### Action item
Each line of the listing must be set down exactly as it stands.

### Dataset section
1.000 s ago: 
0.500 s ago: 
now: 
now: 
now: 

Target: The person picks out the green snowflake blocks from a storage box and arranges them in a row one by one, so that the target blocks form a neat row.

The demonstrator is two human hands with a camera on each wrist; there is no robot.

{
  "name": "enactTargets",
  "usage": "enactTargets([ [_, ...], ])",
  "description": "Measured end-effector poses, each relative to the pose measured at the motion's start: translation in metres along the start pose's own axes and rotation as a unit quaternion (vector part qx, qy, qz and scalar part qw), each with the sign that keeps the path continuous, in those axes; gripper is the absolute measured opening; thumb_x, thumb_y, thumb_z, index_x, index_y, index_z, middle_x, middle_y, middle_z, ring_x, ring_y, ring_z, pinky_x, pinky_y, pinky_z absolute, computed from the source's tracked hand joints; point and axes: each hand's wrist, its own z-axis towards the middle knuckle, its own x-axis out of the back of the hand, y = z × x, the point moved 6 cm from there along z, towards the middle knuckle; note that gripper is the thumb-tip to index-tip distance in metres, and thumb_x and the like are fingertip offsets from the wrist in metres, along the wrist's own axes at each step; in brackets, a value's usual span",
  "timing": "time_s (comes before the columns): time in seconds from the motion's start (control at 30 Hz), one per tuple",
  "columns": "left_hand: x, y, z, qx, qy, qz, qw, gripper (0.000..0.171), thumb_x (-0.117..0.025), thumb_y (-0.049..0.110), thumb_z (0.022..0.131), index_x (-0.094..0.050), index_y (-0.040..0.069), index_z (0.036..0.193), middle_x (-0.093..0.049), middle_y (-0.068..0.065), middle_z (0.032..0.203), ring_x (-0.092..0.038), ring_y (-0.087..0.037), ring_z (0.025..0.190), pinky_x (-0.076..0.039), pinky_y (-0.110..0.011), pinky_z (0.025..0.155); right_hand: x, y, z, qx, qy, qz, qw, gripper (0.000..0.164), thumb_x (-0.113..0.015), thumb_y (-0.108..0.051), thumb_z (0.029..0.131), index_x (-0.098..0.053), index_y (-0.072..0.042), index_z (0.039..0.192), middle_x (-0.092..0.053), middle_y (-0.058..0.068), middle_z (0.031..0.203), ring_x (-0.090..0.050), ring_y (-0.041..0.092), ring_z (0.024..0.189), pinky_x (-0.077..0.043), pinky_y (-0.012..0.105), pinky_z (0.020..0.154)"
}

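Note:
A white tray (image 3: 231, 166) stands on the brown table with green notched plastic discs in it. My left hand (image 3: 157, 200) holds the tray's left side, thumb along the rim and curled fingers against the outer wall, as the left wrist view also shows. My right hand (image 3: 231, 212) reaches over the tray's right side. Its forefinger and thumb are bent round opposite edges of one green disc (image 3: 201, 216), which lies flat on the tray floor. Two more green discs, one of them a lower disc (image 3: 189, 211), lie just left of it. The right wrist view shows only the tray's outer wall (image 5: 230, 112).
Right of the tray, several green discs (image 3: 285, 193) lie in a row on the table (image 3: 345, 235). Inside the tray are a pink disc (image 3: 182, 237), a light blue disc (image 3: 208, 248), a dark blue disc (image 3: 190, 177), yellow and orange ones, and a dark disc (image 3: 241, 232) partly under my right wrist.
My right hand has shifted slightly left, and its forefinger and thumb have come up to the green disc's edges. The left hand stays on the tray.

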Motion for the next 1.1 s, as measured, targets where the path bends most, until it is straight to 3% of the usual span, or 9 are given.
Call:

### Response to this exercise
1.000 s ago: 
0.500 s ago: 
now: 
now: 
now: 

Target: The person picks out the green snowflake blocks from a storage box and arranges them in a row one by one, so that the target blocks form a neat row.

The demonstrator is two human hands with a camera on each wrist; there is no robot.

{
  "name": "enactTargets",
  "usage": "enactTargets([ [_, ...], ])",
  "description": "Measured end-effector poses, each relative to the pose measured at the motion's start: translation in metres along the start pose's own axes and rotation as a unit quaternion (vector part qx, qy, qz and scalar part qw), each with the sign that keeps the path continuous, in those axes; gripper is the absolute measured opening; thumb_x, thumb_y, thumb_z, index_x, index_y, index_z, middle_x, middle_y, middle_z, ring_x, ring_y, ring_z, pinky_x, pinky_y, pinky_z absolute, computed from the source's tracked hand joints; point and axes: each hand's wrist, its own z-axis towards the middle knuckle, its own x-axis out of the back of the hand, y = z × x, the point moved 6 cm from there along z, towards the middle knuckle; note that gripper is the thumb-tip to index-tip distance in metres, and thumb_x and the like are fingertip offsets from the wrist in metres, along the wrist's own axes at each step; in brackets, a value's usual span",
  "timing": "time_s (comes before the columns): time in seconds from the motion's start (control at 30 Hz), one per tuple",
  "columns": "left_hand: x, y, z, qx, qy, qz, qw, gripper (0.000..0.171), thumb_x (-0.117..0.025), thumb_y (-0.049..0.110), thumb_z (0.022..0.131), index_x (-0.094..0.050), index_y (-0.040..0.069), index_z (0.036..0.193), middle_x (-0.093..0.049), middle_y (-0.068..0.065), middle_z (0.032..0.203), ring_x (-0.092..0.038), ring_y (-0.087..0.037), ring_z (0.025..0.190), pinky_x (-0.076..0.039), pinky_y (-0.110..0.011), pinky_z (0.025..0.155); right_hand: x, y, z, qx, qy, qz, qw, gripper (0.000..0.164), thumb_x (-0.113..0.015), thumb_y (-0.108..0.051), thumb_z (0.029..0.131), index_x (-0.098..0.053), index_y (-0.072..0.042), index_z (0.039..0.192), middle_x (-0.092..0.053), middle_y (-0.058..0.068), middle_z (0.031..0.203), ring_x (-0.090..0.050), ring_y (-0.041..0.092), ring_z (0.024..0.189), pinky_x (-0.077..0.043), pinky_y (-0.012..0.105), pinky_z (0.020..0.154)"
}

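Note:
A white tray (image 3: 231, 166) stands on the brown table with green notched plastic discs in it. My left hand (image 3: 157, 200) holds the tray's left side, thumb along the rim and curled fingers against the outer wall, as the left wrist view also shows. My right hand (image 3: 231, 212) reaches over the tray's right side. Its forefinger and thumb are bent round opposite edges of one green disc (image 3: 201, 216), which lies flat on the tray floor. Two more green discs, one of them a lower disc (image 3: 189, 211), lie just left of it. The right wrist view shows only the tray's outer wall (image 5: 230, 112).
Right of the tray, several green discs (image 3: 285, 193) lie in a row on the table (image 3: 345, 235). Inside the tray are a pink disc (image 3: 182, 237), a light blue disc (image 3: 208, 248), a dark blue disc (image 3: 190, 177), yellow and orange ones, and a dark disc (image 3: 241, 232) partly under my right wrist.
My right hand has shifted slightly left, and its forefinger and thumb have come up to the green disc's edges. The left hand stays on the tray.
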
Motion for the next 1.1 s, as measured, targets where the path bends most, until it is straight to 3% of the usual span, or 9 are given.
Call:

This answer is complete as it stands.